## PROBLEM DESCRIPTION
What is the number of lines in the following data that contain "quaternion"? Answer with the number alone.

Records from a collection
⟨

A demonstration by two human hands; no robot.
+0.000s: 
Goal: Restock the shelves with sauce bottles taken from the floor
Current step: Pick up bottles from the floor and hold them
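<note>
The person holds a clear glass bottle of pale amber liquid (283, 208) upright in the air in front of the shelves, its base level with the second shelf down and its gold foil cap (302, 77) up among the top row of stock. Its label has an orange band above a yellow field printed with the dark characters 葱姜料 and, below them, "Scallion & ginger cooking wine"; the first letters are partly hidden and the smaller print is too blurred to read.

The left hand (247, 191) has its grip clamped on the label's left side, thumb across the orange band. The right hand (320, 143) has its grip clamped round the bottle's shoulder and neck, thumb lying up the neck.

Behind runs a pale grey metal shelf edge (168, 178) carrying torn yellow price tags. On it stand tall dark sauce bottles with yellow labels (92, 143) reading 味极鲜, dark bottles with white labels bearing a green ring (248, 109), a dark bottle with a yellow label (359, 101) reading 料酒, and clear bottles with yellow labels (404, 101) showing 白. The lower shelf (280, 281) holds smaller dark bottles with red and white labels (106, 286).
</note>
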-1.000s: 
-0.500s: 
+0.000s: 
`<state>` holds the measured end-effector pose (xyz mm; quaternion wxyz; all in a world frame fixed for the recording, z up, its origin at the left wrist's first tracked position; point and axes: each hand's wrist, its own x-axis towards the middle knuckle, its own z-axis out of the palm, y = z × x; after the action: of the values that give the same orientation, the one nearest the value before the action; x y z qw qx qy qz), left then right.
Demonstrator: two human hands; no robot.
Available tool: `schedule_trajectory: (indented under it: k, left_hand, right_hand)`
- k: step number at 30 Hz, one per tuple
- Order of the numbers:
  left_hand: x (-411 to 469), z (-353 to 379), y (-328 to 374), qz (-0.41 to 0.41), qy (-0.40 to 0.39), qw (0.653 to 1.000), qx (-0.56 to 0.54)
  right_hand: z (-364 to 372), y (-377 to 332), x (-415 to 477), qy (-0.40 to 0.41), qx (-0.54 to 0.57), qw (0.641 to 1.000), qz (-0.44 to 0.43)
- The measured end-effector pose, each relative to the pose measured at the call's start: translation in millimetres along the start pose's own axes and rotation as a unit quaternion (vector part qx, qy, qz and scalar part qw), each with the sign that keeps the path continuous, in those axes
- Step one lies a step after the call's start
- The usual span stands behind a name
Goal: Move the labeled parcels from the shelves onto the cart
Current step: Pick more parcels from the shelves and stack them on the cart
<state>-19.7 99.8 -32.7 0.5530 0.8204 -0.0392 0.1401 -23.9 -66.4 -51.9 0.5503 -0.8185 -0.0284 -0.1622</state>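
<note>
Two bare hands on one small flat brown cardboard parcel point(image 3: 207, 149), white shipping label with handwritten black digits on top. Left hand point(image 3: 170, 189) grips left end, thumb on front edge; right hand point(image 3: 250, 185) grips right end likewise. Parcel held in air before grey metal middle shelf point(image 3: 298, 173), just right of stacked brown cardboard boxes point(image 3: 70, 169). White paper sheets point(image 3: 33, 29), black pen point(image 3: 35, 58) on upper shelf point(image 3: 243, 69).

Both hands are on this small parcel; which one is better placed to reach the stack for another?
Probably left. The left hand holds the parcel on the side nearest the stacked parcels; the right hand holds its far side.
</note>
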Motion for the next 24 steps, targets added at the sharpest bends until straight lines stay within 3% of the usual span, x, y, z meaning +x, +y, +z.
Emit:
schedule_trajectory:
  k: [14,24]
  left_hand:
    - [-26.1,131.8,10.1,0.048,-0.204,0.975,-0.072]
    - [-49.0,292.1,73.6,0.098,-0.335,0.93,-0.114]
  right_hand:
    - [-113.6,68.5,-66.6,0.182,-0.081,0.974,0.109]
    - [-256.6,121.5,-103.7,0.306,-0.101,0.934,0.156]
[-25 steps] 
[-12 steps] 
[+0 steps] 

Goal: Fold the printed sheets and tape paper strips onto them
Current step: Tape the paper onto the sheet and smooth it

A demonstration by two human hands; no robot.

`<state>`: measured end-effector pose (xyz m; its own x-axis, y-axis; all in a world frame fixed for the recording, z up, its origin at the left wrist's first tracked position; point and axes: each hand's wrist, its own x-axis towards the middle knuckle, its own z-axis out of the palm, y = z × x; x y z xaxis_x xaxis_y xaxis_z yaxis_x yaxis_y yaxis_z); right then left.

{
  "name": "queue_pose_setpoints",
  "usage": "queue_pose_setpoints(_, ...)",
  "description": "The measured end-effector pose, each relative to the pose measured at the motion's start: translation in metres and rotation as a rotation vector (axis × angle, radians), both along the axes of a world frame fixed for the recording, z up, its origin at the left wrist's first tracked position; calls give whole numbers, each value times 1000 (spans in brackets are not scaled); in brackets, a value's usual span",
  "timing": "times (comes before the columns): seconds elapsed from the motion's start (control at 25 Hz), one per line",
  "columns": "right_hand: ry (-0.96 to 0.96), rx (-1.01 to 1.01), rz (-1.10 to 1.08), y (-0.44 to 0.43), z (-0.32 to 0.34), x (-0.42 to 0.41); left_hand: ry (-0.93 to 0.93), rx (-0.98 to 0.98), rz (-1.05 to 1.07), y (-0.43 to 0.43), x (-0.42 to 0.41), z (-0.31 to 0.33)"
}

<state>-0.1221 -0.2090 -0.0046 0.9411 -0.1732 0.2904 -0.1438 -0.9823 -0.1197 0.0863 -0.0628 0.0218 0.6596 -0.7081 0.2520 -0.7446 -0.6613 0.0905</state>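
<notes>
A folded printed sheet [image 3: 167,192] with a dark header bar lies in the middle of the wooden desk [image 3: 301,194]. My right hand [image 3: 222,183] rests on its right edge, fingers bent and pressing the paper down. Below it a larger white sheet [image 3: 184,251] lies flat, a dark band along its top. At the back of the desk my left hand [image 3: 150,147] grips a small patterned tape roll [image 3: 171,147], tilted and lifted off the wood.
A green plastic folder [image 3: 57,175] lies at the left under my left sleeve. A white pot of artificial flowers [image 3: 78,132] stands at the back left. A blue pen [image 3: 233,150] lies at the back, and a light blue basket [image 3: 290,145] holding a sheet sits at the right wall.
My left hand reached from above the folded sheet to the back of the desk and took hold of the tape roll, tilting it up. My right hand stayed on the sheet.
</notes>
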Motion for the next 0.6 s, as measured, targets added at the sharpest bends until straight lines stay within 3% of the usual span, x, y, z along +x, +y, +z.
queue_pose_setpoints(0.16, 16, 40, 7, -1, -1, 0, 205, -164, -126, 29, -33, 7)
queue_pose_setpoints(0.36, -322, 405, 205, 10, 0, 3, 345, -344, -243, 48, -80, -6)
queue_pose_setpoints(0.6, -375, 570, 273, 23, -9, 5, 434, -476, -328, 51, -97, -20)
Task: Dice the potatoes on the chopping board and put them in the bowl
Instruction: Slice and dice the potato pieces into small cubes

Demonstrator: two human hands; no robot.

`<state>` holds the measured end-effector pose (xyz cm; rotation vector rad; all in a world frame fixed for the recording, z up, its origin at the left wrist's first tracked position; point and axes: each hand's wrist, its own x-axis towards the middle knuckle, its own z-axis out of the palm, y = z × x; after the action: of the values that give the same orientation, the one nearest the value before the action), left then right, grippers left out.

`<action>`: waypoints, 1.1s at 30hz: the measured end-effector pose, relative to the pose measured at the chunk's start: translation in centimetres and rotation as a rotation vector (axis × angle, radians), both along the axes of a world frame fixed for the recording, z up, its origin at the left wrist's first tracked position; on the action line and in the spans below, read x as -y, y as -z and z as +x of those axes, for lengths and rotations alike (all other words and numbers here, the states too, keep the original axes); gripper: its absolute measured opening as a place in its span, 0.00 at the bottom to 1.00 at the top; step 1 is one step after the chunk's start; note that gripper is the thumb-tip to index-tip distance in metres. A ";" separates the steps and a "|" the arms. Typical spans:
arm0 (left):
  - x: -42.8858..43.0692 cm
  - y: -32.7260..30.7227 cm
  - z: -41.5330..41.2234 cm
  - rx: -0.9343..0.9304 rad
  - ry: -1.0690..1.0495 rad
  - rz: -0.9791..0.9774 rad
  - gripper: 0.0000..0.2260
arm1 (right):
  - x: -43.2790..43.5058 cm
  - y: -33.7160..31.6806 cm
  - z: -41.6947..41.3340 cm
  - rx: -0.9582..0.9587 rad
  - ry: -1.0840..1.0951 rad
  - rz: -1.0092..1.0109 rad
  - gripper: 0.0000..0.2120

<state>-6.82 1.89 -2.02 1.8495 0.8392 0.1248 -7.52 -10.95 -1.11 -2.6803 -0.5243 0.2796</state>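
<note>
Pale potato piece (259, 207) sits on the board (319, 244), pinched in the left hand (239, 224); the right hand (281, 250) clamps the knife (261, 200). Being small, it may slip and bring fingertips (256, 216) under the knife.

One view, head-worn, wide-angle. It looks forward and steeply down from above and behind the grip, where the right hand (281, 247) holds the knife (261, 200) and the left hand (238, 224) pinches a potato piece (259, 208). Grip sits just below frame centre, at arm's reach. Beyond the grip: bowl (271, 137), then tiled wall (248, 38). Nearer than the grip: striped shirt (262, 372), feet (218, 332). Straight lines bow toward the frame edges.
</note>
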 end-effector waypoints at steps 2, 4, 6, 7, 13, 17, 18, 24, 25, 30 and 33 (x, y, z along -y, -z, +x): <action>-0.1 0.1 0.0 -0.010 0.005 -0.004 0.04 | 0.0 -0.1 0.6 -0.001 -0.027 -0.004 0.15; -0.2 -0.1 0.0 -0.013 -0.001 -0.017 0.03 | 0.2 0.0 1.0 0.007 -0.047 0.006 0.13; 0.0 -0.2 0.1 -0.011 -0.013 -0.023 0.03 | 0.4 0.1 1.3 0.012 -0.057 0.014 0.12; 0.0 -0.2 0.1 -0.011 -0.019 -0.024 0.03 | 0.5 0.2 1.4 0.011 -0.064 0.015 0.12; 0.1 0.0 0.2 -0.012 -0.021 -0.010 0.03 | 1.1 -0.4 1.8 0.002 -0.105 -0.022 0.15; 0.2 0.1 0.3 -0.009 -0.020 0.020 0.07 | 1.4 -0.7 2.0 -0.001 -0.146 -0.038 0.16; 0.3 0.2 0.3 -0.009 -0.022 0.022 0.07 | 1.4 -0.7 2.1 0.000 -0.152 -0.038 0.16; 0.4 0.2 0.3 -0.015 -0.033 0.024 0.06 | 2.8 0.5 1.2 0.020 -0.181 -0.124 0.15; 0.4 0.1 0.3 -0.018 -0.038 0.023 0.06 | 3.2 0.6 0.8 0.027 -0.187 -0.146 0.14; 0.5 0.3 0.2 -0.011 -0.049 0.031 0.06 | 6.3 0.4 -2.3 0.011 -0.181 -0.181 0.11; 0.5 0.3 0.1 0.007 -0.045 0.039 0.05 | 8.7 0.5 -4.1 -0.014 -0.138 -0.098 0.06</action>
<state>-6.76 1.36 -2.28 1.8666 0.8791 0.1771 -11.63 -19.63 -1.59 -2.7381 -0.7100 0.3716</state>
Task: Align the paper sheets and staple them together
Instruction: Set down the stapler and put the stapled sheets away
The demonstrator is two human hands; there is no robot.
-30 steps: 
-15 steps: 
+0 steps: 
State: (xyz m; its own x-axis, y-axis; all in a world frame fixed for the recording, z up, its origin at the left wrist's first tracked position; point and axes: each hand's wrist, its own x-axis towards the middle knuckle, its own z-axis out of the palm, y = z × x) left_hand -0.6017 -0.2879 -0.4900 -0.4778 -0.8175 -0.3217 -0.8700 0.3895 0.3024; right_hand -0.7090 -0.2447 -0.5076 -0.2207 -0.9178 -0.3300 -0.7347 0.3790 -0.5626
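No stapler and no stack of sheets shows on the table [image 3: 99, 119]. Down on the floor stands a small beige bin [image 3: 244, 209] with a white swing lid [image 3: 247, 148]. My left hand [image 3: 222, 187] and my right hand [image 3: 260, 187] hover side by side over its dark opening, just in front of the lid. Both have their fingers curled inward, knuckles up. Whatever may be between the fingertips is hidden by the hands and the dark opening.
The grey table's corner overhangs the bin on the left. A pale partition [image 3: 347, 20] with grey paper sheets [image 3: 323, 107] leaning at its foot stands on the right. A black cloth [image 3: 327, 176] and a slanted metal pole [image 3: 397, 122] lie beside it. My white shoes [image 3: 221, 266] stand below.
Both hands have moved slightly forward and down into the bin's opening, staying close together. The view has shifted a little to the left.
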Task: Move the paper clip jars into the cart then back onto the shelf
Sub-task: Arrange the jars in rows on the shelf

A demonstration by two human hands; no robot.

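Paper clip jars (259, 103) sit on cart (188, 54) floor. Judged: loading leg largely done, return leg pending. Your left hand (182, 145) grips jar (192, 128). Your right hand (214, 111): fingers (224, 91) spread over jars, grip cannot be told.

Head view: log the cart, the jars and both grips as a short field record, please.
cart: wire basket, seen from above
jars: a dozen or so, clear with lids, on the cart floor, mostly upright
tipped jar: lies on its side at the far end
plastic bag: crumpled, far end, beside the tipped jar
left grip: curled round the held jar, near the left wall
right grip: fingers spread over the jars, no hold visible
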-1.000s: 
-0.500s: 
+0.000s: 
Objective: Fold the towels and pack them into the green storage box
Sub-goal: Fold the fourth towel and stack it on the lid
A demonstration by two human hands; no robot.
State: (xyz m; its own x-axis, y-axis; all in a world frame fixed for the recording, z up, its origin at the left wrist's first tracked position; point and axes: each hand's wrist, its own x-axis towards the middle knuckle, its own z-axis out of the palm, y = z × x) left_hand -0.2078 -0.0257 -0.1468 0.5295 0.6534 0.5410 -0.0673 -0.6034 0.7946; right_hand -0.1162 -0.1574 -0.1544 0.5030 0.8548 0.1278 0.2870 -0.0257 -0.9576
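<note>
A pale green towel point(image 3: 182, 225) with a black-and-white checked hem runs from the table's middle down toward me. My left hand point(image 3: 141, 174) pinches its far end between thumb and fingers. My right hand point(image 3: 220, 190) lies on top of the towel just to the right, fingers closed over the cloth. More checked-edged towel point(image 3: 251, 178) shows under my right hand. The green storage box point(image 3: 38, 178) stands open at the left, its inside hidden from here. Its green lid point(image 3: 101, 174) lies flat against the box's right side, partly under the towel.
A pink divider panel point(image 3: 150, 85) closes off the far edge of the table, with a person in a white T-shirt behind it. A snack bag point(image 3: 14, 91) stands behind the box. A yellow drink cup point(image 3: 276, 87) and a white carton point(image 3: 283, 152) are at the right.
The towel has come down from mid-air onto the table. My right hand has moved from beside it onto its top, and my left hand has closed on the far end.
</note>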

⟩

## EXPECTED ANSWER
2